--- RECORD SET ---
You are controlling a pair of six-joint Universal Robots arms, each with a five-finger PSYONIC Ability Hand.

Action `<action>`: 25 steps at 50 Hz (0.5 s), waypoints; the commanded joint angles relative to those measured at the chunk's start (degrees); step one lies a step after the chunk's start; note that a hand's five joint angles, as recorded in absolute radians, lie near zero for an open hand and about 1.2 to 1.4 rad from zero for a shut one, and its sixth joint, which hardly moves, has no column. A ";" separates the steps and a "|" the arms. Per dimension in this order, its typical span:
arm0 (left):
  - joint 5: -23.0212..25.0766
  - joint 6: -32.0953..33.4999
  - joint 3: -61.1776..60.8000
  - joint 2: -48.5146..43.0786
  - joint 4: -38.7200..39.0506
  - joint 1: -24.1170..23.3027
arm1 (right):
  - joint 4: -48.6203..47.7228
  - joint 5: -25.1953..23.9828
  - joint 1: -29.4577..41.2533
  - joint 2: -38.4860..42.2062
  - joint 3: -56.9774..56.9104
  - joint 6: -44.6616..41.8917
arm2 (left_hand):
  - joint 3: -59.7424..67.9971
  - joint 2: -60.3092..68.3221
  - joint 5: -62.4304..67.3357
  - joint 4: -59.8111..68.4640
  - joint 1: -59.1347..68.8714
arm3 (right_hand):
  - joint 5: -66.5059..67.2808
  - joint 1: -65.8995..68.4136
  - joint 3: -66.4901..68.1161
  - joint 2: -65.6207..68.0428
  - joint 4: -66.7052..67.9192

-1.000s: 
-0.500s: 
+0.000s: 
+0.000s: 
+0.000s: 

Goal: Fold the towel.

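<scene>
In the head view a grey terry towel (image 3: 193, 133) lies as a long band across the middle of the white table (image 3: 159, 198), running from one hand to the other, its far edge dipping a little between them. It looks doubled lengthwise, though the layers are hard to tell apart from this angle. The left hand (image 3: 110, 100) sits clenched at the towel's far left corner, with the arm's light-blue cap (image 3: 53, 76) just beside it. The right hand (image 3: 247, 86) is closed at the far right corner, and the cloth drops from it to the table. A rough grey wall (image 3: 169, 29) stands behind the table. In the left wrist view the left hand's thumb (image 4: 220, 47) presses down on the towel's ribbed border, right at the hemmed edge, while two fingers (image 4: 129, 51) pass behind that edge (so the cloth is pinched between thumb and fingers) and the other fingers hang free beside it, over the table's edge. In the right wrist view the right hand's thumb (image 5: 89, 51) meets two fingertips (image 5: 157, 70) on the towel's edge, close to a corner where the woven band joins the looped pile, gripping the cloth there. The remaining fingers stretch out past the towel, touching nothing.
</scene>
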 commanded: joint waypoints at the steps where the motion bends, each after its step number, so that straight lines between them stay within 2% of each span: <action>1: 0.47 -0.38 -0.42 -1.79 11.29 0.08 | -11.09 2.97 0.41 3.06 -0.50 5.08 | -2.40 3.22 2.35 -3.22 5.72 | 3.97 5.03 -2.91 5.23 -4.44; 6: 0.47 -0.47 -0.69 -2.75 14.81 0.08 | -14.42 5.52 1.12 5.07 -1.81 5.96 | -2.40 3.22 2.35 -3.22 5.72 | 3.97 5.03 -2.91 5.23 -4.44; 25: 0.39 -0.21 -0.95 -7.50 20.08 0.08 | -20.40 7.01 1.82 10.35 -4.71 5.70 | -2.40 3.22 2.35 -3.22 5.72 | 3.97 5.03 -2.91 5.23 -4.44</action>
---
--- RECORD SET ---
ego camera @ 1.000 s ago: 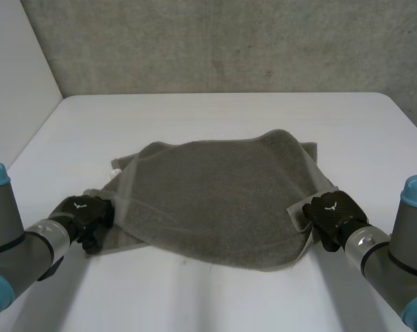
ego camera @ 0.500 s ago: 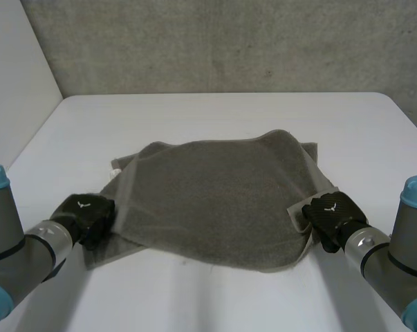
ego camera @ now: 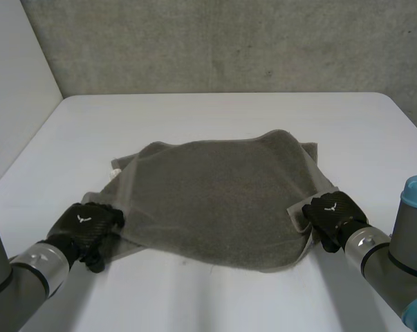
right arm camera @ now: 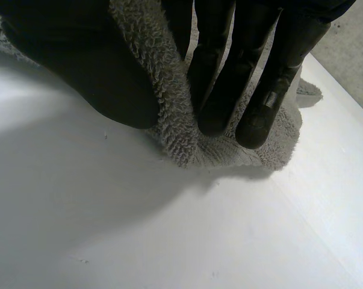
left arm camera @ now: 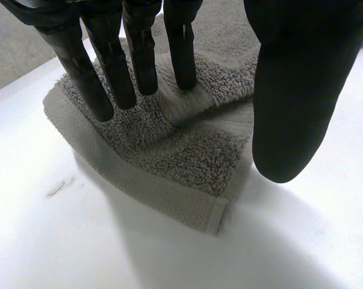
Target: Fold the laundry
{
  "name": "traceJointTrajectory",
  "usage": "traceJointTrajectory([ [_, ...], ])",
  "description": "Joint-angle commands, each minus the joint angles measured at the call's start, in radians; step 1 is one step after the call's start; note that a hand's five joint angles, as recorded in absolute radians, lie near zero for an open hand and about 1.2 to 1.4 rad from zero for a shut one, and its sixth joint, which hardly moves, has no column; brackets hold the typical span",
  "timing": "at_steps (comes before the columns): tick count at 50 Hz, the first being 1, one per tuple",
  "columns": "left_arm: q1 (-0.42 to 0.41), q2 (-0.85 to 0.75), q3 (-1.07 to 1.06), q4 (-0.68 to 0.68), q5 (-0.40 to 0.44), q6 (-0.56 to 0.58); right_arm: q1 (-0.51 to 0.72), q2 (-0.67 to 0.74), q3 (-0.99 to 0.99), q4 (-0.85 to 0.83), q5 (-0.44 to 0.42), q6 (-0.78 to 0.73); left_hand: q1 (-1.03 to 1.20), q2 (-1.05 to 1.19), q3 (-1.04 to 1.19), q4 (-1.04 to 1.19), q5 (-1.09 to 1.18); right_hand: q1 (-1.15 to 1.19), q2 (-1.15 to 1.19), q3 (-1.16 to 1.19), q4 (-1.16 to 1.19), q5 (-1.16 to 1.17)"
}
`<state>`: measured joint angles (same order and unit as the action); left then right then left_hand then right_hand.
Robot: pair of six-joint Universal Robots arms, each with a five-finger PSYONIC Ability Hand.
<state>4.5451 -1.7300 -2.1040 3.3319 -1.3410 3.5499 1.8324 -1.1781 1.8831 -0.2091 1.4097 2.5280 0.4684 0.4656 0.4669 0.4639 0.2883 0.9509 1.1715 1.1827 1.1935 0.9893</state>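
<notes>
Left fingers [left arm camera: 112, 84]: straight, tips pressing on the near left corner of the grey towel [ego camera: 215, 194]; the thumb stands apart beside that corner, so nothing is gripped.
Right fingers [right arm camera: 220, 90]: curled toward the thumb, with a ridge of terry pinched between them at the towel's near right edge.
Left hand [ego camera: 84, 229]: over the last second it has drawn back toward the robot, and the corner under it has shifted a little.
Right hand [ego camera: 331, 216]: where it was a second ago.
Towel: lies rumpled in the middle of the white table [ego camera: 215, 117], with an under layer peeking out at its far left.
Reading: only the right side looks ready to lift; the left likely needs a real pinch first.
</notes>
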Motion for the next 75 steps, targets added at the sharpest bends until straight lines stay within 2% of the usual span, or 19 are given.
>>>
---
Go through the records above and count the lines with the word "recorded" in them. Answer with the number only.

2